§ PROMPT: Pictures aside, write out the data exactly as it reads.

§ RECORDED INFORMATION:
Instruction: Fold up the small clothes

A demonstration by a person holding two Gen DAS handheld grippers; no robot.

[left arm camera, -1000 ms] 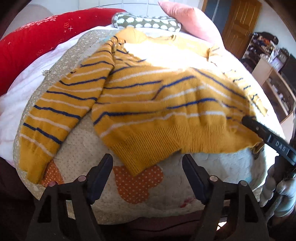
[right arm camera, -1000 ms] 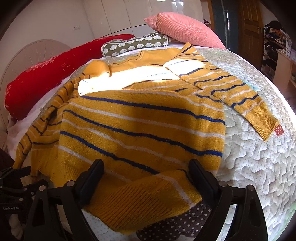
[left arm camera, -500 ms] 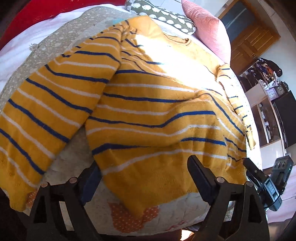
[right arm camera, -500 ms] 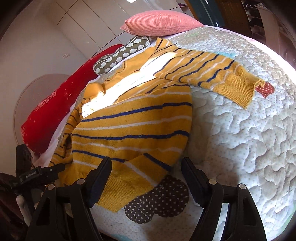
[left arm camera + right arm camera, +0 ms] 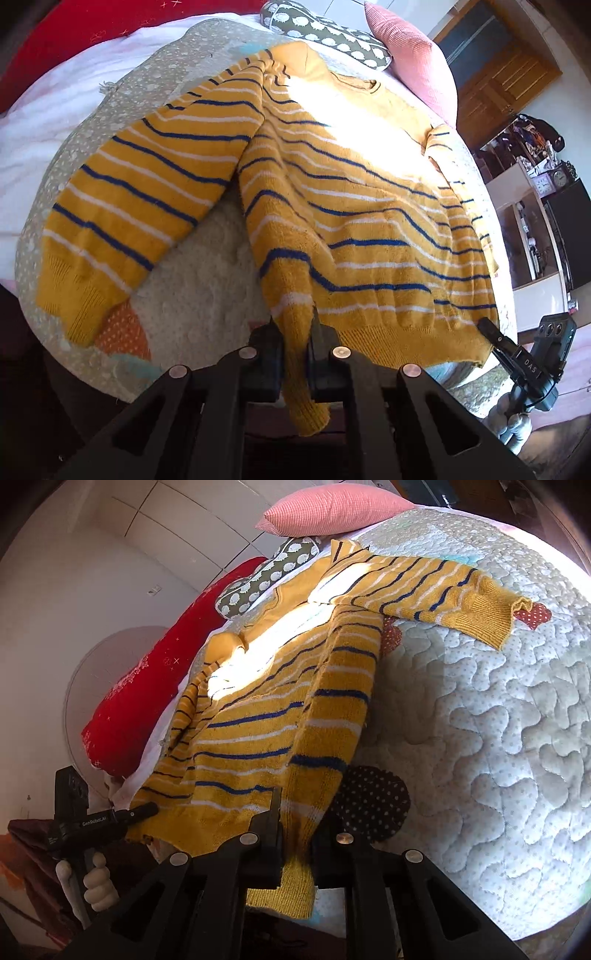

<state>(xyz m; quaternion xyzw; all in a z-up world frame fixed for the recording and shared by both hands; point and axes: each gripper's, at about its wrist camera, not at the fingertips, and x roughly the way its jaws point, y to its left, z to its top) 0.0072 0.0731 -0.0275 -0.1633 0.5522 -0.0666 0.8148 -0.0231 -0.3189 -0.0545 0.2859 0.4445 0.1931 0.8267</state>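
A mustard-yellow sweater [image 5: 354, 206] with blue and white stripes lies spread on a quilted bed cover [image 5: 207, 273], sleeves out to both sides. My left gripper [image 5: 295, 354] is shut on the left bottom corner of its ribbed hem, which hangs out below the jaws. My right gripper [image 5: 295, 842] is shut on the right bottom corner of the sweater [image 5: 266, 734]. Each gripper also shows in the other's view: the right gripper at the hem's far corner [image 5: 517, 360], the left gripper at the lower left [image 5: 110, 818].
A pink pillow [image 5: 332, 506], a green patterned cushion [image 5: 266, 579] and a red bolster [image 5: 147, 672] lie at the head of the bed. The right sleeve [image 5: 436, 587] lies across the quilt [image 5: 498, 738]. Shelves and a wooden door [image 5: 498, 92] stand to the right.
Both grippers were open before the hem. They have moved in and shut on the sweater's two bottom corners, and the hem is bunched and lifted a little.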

§ RESULT OF THIS EXERCISE:
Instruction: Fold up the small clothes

A demonstration by a person holding two Gen DAS handheld grippers; no robot.

[left arm camera, -1000 ms] 
[right arm camera, -1000 ms] 
[left arm camera, -500 ms] 
[right arm camera, -500 ms] 
[left arm camera + right arm camera, +0 ms] 

<state>(xyz m; quaternion xyzw; all in a z-up world frame fixed for the recording and shared by both hands; point and axes: each gripper's, at about its wrist camera, not at the fingertips, and x roughly the way its jaws point, y to its left, z to its top) 0.0072 0.0731 -0.0275 -0.1633 0.5522 -0.0666 0.8148 -0.0231 -0.3189 -0.0545 0.2859 0.4445 0.1931 0.8267</state>
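A mustard-yellow sweater [image 5: 354, 206] with blue and white stripes lies spread on a quilted bed cover [image 5: 207, 273], sleeves out to both sides. My left gripper [image 5: 295, 354] is shut on the left bottom corner of its ribbed hem, which hangs out below the jaws. My right gripper [image 5: 295, 842] is shut on the right bottom corner of the sweater [image 5: 266, 734]. Each gripper also shows in the other's view: the right gripper at the hem's far corner [image 5: 517, 360], the left gripper at the lower left [image 5: 110, 818].
A pink pillow [image 5: 332, 506], a green patterned cushion [image 5: 266, 579] and a red bolster [image 5: 147, 672] lie at the head of the bed. The right sleeve [image 5: 436, 587] lies across the quilt [image 5: 498, 738]. Shelves and a wooden door [image 5: 498, 92] stand to the right.
Both grippers were open before the hem. They have moved in and shut on the sweater's two bottom corners, and the hem is bunched and lifted a little.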

That concludes the response.